How to Maintain Your Day-to-Day Cold Chain Process

Pharma IQ spoke with Almut Malone of Global Logistics Clinical Supplies at Bayer Schering Pharma AG, on how her department maintains their day-to-day cold chain process.

How do you at Bayer Schering implement a strategy of ongoing evaluation in regards to your global shipping logistics?

Our logistics department only deals with distribution of IMPs, which come in much lower quantities, but in different packaging and in sometimes larger volumes than marketed drugs. We collect and review shipment data on a regular basis in order to be ready for any possible emergencies. We also routinely review all data obtained following any change in the distribution process, such as courier handling or shipper configuration for a defined number of shipments.

When organising logistics on a global scale, how do you deal with the task of compliance to a wide number of regulating bodies?

For clinical trials, we publish the status of country-specific requirements, such as import preparation, on our intranet. Prior to the start of a new study, these requirements are verified by a responsible person and any updates or changes fed back to our logistics group. This is also done on an ongoing basis.

What are the most common instances of failed shipments within the handling of products along the clinical supply chain, and what processes are in place to minimise the fallout of these occurrences?

In clinical trials, the number of "failed shipments" must be reduced to the possible minimum, because there is not always sufficient stock to replace unusable supplies. Our processes are therefore set to avoid all potential causes of failure up front. Therefore, real failures (those leading to the rejection of a shipment) are relatively rare and usually have uncommon and unpredictable reasons, which are thereby thoroughly addressed to avoid repeat incidents.

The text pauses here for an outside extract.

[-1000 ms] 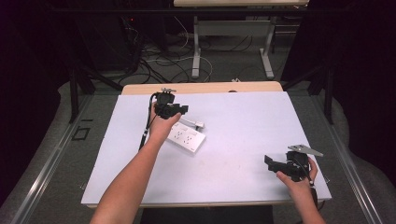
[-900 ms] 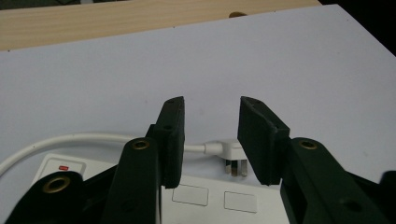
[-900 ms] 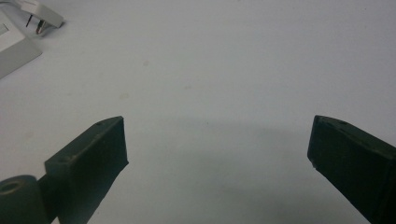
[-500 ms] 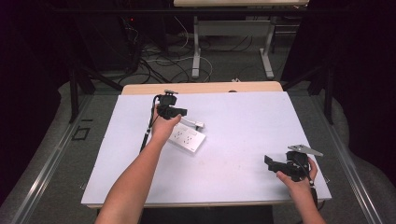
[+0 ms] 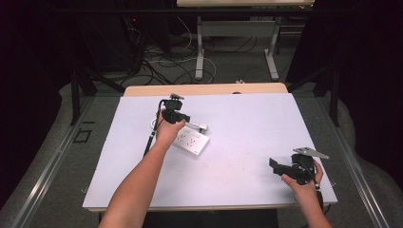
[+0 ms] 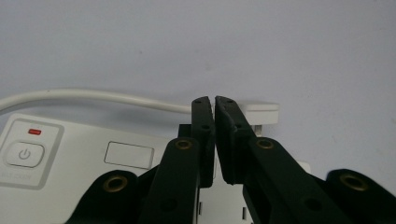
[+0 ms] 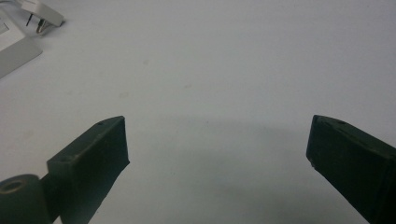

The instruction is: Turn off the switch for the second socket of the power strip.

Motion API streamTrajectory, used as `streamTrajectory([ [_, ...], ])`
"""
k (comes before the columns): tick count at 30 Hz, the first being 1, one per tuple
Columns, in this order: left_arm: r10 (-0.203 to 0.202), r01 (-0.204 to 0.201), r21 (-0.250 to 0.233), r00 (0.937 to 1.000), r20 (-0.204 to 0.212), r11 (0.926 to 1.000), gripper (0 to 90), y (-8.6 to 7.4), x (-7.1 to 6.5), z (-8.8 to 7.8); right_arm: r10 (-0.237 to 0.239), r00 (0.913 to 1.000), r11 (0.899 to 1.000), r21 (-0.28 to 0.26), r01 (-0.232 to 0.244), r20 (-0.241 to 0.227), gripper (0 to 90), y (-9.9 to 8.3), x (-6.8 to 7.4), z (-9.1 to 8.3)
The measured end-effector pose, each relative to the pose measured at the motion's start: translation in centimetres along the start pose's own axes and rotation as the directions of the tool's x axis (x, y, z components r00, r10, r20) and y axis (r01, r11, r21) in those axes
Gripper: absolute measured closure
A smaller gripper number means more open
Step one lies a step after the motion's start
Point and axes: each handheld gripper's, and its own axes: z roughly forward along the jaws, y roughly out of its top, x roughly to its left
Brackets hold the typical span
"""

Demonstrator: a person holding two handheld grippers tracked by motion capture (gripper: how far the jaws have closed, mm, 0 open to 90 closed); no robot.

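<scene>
1. White power strip [image 5: 192, 142] lies flat on the pale table [image 5: 247, 137] in the high view, left of centre and angled, with socket holes on its top face. A white plug [image 5: 197, 126] rests on the table just beyond its far edge. The left gripper [image 5: 177, 116] hangs over the strip's far end, held by the left hand [image 5: 167, 130], a black cable trailing toward the near left. The right gripper [image 5: 283, 167] sits well apart near the table's near right corner, in the right hand [image 5: 304, 178], carrying a grey 3-cornered plate.

2. In the left gripper view, the 2 black jaws of the left gripper [image 6: 215, 109] stand almost together, a thin slit between them and nothing clamped. Below lies the power strip [image 6: 70, 158]: a rounded power button, a small red mark above it, a blank rectangular panel beside it. Its white cord [image 6: 93, 96] curves along the table to the plug [image 6: 261, 112] behind the jaw tips.

3. In the right gripper view, the right gripper [image 7: 219, 144] has its jaws wide apart over bare table [image 7: 224, 60]. The plug [image 7: 42, 14] and a strip corner [image 7: 14, 53] show at upper left.
</scene>
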Motion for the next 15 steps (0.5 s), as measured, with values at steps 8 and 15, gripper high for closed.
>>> streamTrajectory([
  [8,-0.009,0.008,0.041,1.0000,0.004,0.9991,90.0,-0.5,0.3,0.6,0.002,1.0000,1.000,0.000,-0.002,-0.003,5.3,0.0,0.0,0.1],
  [15,0.006,-0.006,0.074,1.0000,-0.005,0.9973,90.0,-0.8,0.2,1.2,0.001,1.0000,1.000,0.001,-0.001,-0.006,5.5,0.0,0.0,0.1],
])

When re-designing your packaging, what areas were looked to be improved, and what materials have been found that best meet the rigorous requirements?

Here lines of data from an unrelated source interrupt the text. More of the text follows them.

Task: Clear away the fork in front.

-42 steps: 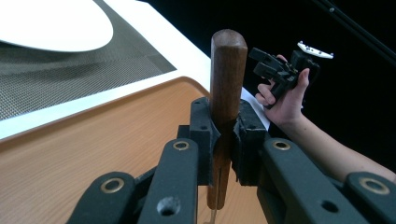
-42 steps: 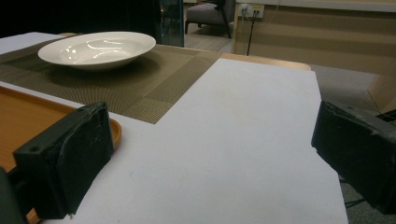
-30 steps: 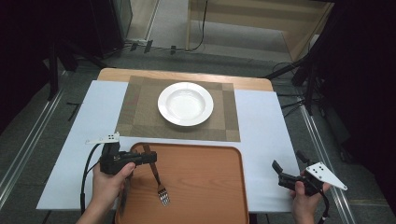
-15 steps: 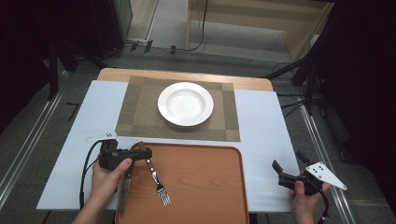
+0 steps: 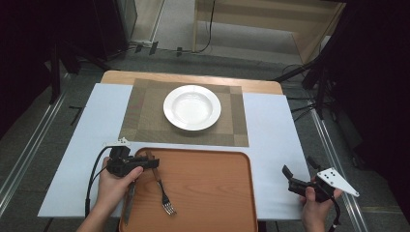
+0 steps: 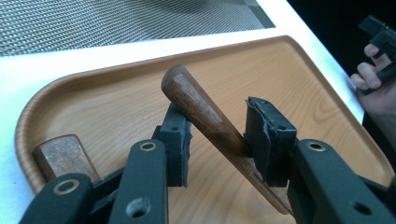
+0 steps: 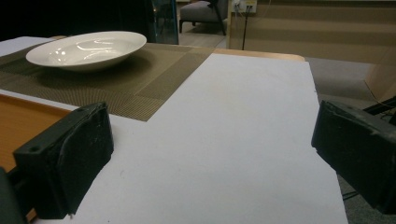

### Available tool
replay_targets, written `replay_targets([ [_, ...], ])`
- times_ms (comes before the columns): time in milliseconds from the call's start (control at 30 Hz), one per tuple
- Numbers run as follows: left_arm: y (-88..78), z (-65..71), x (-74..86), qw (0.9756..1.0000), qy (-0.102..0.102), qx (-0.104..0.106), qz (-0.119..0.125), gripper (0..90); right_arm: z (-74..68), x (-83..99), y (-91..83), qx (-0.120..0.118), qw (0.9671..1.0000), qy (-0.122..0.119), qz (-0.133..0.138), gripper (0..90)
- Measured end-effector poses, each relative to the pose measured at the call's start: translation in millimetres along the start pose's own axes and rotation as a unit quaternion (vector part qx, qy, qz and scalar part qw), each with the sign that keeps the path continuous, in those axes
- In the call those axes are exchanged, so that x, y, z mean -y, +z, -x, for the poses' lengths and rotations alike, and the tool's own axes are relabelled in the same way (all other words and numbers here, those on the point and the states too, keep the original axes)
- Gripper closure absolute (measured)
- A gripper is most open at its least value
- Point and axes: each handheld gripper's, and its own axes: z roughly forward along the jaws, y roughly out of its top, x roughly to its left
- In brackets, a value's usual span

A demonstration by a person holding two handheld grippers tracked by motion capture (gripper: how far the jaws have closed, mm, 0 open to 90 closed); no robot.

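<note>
At lower left, the left gripper (image 5: 145, 163) pinched the fork (image 5: 162, 189) by its wooden handle over the tray (image 5: 212, 193), seemingly to lift it; the right gripper (image 5: 296, 180) waited spread at lower right.

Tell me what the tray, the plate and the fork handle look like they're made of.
The tray looks like wood or wood-look laminate: orange-brown with visible grain and a smooth satin surface. The plate seems glazed white ceramic, since it shows glossy highlights. The fork handle looks like dark polished wood, with grain streaks and a rounded end; the fork's tines look like metal.
</note>
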Motion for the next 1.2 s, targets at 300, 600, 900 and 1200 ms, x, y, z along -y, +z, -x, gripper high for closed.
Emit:
replay_targets([
  [300,6.6,10.9,0.0,0.9979,0.04,-0.044,-0.027,54.5,0.3,0.3,0.2,0.001,1.0,-0.001,0.002,0.0],
  [600,13.6,27.3,0.7,0.9871,0.095,-0.121,-0.046,44.3,0.0,0.4,0.0,0.001,1.0,-0.003,0.002,0.0],
  [900,16.6,34.5,1.1,0.9783,0.12,-0.157,-0.062,40.8,-0.1,0.3,-0.3,0.0,1.0,-0.005,0.003,0.0],
  [1200,16.5,47.7,1.8,0.9691,0.154,-0.189,-0.042,31.1,-0.7,0.4,-0.2,0.0,1.0,-0.008,0.003,0.0],
])
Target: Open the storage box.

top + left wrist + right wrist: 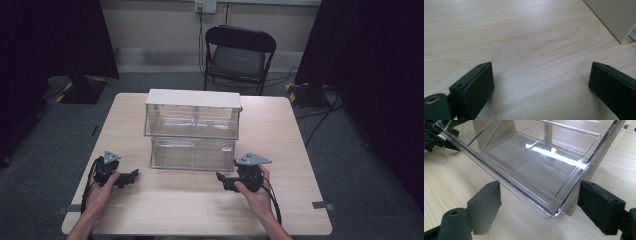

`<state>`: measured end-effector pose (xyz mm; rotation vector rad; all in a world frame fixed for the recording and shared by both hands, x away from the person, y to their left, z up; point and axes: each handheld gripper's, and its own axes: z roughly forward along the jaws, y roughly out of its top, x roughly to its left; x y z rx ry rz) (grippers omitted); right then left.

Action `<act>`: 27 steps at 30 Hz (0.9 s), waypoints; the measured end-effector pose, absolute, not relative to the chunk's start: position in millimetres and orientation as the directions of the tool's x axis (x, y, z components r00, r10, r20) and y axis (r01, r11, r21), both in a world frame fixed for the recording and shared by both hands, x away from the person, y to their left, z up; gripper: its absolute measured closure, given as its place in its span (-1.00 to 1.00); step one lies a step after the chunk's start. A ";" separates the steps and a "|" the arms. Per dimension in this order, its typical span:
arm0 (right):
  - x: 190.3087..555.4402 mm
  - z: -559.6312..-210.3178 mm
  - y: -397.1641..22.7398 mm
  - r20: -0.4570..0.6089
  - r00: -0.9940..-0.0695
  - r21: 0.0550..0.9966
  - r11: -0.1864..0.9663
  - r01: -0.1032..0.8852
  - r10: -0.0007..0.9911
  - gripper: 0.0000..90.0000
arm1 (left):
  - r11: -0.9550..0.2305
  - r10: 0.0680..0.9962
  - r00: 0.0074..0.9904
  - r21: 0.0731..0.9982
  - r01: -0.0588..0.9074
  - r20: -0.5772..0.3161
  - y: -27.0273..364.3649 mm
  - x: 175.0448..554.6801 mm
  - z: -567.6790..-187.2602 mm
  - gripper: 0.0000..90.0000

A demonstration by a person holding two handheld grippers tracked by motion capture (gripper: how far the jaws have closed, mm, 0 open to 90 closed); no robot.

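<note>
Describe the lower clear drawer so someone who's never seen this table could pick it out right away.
On the wooden table stands a white-topped cabinet with two stacked clear drawers. The lower drawer is the one pulled out toward the person, between the two grippers, while the upper drawer sits farther back.

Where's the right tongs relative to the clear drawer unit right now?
In the high view the right tongs sits on the table just off the pulled-out lower drawer's front right corner; in its own view, the jaws stand open around that corner.
</note>
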<state>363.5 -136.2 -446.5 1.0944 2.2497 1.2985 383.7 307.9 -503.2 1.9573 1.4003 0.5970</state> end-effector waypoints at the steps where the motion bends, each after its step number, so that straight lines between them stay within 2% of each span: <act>1: 363.3 -446.2 -136.2 0.096 -0.653 0.839 0.292 0.459 0.751 -0.59 | -0.219 0.945 0.326 0.728 0.649 -0.007 308.0 383.8 -503.2 -0.88; 27: 360.4 -439.0 -138.9 0.095 -0.659 0.851 0.282 0.442 0.747 -0.58 | -0.219 0.945 0.326 0.728 0.649 -0.006 308.0 383.7 -503.2 -0.88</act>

For various reasons, multi-use shippers are considered only when using a premium courier service. There was significant room for optimisation with regard to the single-use shippers offered as the standard solution by many commercial depots. These standard shippers often turned out have been inadequately tested and to be of low quality material. We therefore focused on improving the components used and had our testing profiles applied to them.

How do you feel the cold chain industry is progressing in terms of technology and experience? Are we moving at a fast enough pace to keep up with demand?

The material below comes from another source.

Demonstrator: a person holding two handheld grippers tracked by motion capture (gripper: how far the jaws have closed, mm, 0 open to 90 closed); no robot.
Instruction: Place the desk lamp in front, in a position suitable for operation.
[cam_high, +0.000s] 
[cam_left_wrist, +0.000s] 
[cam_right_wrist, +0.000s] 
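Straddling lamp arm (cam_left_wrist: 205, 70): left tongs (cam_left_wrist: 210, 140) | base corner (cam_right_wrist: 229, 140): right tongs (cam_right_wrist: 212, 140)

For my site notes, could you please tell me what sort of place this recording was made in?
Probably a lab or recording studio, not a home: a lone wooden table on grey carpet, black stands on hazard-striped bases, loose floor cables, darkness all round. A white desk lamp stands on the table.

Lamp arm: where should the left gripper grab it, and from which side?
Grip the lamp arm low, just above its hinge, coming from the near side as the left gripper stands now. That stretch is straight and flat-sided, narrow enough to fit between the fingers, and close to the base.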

As there are different types of suppliers and service providers branching from that industry, I do not believe this can be answered concisely. It would however be very helpful for the vendors and the users to agree on common worldwide state- of-the-art industry standards.

In terms of balancing costs, what areas would you say require the most investment to improve overall temperature-controlled shipping?

The best investment is always in the area of minimising human error and achieving awareness across all parties in the requirements of handling such goods.

Finally, what are the long terms goals that your department is hoping to achieve?

We hope to establish a set of tailored solutions for the worldwide distribution of our study drugs, from which the next user can then make a selection according to their own specific needs.